**Work to be completed**
Extract precisely the lines of the entries below, from the first line through the line containing "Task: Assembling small".
Raw data Start Marker
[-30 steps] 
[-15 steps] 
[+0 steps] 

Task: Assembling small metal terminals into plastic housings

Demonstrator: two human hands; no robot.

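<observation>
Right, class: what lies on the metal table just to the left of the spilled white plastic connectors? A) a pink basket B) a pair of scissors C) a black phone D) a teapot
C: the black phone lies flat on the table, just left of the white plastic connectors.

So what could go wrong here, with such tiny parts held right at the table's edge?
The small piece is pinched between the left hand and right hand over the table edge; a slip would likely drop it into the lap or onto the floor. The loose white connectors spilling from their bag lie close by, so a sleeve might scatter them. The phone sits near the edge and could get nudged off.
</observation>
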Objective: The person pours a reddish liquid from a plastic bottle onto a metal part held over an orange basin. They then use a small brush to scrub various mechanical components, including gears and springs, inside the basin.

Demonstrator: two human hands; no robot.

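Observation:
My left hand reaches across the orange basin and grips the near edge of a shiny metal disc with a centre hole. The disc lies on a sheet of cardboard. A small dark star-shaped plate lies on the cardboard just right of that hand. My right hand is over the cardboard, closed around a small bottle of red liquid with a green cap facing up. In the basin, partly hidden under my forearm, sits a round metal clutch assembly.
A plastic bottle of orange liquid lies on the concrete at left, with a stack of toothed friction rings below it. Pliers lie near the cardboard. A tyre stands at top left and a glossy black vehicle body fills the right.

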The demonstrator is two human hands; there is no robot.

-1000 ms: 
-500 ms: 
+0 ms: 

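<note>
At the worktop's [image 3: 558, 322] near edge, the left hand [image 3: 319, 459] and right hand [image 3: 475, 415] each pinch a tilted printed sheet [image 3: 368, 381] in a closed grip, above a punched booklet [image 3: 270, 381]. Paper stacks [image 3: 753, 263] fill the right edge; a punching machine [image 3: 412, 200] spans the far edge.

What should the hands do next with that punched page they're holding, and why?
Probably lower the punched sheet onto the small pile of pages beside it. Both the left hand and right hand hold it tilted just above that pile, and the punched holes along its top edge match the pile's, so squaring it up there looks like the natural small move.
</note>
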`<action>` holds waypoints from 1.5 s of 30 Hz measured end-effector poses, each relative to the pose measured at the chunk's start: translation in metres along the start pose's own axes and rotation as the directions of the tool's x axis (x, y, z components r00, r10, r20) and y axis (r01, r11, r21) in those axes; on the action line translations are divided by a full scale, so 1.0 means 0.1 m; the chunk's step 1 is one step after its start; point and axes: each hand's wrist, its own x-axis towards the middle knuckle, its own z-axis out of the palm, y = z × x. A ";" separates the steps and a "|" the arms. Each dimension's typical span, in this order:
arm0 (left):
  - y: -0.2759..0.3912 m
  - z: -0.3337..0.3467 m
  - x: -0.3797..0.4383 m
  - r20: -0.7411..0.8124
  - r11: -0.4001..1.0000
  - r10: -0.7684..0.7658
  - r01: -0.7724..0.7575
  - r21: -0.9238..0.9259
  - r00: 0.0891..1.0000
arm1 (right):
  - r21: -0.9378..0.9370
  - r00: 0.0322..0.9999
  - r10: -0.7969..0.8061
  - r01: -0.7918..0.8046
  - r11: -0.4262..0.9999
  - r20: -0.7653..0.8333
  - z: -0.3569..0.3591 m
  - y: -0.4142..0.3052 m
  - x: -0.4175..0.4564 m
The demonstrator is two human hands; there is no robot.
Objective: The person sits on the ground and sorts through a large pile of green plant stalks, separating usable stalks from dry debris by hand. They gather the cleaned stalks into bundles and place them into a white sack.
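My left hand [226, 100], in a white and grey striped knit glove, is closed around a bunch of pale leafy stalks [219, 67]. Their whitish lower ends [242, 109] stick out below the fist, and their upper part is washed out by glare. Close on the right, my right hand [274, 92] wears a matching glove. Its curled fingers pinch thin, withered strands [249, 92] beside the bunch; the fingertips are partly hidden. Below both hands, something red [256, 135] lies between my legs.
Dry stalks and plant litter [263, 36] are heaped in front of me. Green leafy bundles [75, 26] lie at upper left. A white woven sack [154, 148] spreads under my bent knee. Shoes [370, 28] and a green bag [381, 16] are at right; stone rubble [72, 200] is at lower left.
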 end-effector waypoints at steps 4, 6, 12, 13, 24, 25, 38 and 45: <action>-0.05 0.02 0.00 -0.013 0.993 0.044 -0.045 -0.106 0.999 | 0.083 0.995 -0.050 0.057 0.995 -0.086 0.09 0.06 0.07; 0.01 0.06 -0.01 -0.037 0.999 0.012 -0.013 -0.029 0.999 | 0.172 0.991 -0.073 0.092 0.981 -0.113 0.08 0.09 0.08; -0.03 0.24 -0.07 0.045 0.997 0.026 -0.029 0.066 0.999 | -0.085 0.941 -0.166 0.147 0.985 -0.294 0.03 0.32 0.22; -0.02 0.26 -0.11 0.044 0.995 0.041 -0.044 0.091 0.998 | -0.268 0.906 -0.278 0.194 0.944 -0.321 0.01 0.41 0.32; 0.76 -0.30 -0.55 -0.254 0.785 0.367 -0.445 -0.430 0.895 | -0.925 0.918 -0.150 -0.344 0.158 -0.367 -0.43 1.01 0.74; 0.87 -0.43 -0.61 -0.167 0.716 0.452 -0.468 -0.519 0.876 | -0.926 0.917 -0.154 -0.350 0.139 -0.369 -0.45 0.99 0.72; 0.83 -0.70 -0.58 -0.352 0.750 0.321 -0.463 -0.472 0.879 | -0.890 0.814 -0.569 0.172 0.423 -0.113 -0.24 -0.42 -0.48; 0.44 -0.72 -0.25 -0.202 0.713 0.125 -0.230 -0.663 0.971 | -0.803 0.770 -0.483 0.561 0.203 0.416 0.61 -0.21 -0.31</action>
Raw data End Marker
**Written response**
[-30 steps] 
[-15 steps] 
[+0 steps] 

Task: Assembling small metal terminals into plastic housings

The required output has been given in full.